Laura is originally from London. After graduating from Middlesex University with a First Class BA(Hons) Degree in Dance Studies, she has worked, taught and danced in and around the city. Laura joined the historic Jacob’s Pillow Dance in Massachusetts USA as a 2015 Festival Intern. Her passion for all forms of dance education saw her return in 2016, to participate in a cultural exchange programme, taking on a role in the Education Department to help coordinate The School’s Dance and Intern Programs.
Have you always wanted to be involved in dance?
I was quite a latecomer to dance; I’d always danced and loved it, but never thought of it as a career path. It wasn’t until I started looking at universities when I was 17 that I realised all I cared about was how good the dance programme was! After that I knew I had to pursue it as a career and started thinking about it seriously.
Where did you train and what was it like?
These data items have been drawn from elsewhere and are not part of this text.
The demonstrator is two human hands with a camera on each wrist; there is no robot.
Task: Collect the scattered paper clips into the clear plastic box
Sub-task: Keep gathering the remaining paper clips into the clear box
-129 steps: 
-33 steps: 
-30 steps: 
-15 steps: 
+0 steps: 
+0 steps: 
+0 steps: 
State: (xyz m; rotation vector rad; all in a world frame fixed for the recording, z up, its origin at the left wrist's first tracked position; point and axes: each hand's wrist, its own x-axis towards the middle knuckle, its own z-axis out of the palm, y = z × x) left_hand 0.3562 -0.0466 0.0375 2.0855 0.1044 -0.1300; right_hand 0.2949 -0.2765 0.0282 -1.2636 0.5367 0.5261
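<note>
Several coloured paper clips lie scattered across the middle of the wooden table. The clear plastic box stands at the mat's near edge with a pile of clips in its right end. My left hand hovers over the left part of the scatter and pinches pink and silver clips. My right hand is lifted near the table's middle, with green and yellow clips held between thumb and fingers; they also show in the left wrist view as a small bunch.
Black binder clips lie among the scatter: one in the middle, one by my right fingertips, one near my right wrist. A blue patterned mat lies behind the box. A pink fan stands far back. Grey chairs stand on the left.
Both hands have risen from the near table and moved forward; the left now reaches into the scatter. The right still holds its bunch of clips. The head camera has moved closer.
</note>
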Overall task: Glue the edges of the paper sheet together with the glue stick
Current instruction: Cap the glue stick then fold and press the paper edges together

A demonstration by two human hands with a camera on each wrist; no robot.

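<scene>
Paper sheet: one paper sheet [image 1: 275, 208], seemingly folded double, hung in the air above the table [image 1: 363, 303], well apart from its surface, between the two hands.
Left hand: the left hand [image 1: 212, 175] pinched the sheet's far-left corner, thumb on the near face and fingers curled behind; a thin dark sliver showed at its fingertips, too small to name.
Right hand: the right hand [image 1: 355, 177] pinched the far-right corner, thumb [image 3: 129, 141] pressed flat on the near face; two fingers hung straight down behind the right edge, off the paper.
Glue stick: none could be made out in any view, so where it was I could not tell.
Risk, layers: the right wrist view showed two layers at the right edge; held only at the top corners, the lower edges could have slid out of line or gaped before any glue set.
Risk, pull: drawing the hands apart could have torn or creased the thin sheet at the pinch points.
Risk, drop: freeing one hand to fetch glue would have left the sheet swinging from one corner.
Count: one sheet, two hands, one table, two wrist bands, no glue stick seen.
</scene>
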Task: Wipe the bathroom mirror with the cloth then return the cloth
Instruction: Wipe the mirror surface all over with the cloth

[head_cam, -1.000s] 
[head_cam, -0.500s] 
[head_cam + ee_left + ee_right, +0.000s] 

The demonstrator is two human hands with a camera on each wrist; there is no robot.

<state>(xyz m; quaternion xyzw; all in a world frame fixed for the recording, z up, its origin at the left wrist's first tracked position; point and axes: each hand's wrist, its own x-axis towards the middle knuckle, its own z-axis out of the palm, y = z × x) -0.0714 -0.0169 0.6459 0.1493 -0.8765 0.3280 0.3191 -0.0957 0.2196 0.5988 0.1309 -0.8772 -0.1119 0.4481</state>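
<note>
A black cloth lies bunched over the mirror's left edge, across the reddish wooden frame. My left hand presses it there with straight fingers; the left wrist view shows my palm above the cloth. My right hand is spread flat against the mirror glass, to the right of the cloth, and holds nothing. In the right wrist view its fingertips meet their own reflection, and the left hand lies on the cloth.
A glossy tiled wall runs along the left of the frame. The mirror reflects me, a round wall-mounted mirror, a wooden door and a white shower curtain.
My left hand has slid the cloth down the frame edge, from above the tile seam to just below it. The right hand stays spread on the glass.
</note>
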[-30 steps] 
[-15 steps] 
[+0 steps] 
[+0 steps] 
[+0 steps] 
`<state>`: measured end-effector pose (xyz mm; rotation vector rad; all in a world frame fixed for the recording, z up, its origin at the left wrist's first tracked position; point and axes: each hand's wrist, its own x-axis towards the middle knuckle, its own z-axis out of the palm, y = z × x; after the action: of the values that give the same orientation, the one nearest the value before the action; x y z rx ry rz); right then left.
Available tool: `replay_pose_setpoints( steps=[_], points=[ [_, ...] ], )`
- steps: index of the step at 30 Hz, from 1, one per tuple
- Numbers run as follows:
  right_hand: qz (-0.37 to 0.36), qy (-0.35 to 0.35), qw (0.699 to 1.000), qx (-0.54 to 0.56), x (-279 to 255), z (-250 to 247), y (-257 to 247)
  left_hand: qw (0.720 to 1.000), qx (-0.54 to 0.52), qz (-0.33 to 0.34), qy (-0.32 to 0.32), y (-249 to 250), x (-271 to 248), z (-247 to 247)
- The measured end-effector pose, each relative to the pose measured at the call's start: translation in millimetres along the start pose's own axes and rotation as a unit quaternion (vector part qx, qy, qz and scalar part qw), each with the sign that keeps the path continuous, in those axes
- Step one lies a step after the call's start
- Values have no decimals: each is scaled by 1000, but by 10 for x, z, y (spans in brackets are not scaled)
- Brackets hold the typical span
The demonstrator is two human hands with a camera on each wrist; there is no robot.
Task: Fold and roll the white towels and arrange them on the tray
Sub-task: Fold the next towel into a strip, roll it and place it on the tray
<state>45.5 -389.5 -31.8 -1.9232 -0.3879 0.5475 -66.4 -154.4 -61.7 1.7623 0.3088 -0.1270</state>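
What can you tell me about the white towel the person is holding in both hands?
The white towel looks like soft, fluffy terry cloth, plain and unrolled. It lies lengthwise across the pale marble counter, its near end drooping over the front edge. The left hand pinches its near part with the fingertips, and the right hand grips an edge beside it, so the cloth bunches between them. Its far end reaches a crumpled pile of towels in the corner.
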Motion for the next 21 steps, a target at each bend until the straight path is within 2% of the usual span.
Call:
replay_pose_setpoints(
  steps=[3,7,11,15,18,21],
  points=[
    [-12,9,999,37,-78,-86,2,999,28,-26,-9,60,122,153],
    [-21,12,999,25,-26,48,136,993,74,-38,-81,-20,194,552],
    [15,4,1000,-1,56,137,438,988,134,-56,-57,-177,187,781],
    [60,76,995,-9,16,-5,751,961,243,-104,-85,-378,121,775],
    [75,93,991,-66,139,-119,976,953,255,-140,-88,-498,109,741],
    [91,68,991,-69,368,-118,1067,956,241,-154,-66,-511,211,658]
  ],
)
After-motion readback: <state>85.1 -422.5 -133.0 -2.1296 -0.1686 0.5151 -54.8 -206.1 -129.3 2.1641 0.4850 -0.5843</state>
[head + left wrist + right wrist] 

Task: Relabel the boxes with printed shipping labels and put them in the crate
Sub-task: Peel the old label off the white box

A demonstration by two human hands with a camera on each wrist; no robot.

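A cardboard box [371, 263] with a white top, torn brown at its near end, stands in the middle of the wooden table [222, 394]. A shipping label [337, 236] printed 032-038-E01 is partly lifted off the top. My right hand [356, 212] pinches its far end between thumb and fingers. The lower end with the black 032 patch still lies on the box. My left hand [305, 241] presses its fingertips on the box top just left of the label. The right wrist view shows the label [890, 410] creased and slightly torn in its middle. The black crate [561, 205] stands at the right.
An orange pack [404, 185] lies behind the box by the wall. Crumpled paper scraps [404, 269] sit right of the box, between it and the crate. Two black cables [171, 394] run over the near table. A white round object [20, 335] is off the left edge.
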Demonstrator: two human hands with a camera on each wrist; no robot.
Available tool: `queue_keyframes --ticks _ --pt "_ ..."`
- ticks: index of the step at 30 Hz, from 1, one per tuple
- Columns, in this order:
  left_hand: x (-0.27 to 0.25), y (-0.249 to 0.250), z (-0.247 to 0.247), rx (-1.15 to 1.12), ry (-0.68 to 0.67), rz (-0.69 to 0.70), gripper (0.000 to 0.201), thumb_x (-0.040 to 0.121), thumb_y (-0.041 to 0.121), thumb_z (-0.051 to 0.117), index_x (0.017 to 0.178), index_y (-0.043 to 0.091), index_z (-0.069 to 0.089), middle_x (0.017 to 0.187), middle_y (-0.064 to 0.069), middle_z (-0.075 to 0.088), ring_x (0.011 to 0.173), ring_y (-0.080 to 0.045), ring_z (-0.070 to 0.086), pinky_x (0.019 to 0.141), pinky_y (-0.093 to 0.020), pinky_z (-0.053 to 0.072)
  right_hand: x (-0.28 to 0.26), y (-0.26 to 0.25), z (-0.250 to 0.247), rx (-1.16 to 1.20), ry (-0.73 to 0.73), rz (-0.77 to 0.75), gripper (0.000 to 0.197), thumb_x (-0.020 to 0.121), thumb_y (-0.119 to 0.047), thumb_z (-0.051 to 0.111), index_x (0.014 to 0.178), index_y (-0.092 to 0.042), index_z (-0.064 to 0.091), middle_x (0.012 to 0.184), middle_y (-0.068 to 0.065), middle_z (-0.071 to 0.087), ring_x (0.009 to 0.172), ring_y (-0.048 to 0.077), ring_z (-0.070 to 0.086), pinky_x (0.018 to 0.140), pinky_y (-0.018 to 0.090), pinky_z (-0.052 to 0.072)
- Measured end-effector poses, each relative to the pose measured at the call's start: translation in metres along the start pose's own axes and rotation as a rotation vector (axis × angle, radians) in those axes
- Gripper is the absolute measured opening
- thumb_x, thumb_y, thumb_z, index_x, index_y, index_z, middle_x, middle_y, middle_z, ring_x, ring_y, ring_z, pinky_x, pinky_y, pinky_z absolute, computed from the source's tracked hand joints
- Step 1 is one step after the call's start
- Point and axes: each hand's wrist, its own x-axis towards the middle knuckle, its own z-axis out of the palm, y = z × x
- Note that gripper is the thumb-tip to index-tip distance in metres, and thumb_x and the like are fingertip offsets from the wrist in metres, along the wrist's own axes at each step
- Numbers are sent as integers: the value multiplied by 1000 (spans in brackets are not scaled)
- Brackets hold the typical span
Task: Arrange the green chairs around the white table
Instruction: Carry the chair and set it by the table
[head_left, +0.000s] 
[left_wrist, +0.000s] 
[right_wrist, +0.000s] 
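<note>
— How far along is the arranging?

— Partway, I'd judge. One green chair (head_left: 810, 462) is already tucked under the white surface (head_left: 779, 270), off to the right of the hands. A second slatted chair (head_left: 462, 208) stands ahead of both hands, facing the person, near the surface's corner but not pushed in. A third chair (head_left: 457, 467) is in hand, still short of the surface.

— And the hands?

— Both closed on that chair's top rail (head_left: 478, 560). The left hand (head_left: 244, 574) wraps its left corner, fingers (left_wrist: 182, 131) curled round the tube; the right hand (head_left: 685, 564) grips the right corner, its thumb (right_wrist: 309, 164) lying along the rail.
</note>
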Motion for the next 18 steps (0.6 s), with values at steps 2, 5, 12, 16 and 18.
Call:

I went to Middlesex University and loved it; it ticked all the boxes for me. The course consisted of strong training in a range of techniques, choreography and performance, as well as a high level of academic expectation, involving anatomy, nutrition, history, critical writing and more. The campus was small so it wasn’t a stereotypical university experience, but it was great as I was surrounded by likeminded people and inspiring tutors.
What is a day in your life like?
Jacob’s Pillow is in a very beautiful and mountainous location in western Massachusetts so my day always starts with a short but lovely walk to the office! I am in the education department, so currently I spend a lot of time emailing and speaking with people about the 2017 Audition tour. Auditions for The School happen in New York, Chicago, Los Angeles and Miami, among other national and international sites, so there are lots of studios to book, artists to contact and materials to send for information on the four different 2017 programmes: Ballet, Tap, Contemporary and Musical Theatre Dance. I’m also involved in coordinating the Intern Programme and help with the recruitment for this, and for The School – speaking with prospective applicants and processing applications. When the Festival is taking place my day is interspersed with orientations, observations in the studio, organising seminars and showings, seeing dance works in the three performance spaces on campus and attending talks and dance classes.
What is your favourite part of your job?
Hearing dancers, patrons or interns talk about the amazing summers they’ve had at The Pillow and feeling in awe of the place you work in. People visit from all over the world and tell you stories about when they were here as a student in the 1950s, or how they remember Ted Shawn himself – it’s very inspiring. Jacob’s Pillow is celebrating its 85th anniversary season this year and I love that I get to play a tiny part in its history through our work. It really is the nucleus for everything ‘dance’ so it’s an exciting environment to be in and learn from.
What is your proudest moment?
Graduating was a great feeling; to all be able to celebrate our degrees together was a perfect way to culminate that time. It goes without saying that successfully applying for the internship at Jacob’s Pillow in 2015, then moving here to the US last year, was also wonderful as it’s something I’d wanted to do for so long.
What’s the best thing about the performing arts?
That it has such potential beyond great entertainment. Dance helps with personal expression, improves cardiovascular health as well as all other areas of fitness such as balance, strength, agility. It advances cognitive function, embraces differences in cultures, develops social skills, relieves stress, it can tackle social or political issues… the list goes on! When you look at it like that it’s an amazing art form for one that’s very often undermined.
And the worst?
Feeling like you sometimes have to prove its worth. Yes, it is a real career choice, yes, people can make a living from it!
What would be your advice for someone aspiring to work in the performing arts?
Be passionate about it – it’s a common saying but very true. If you are passionate about the work, your career path will always be successful and enjoyable in your eyes. Additionally, put yourself out there for every opportunity you’re interested in, or comes your way, you never know where it can lead.
What’s next for you?
Good question! I don’t really have a long term plan, but for now I am enjoying where I am and am excited for whatever opportunities may come my way in the future. Without a doubt being involved in the arts is always going to part of my life.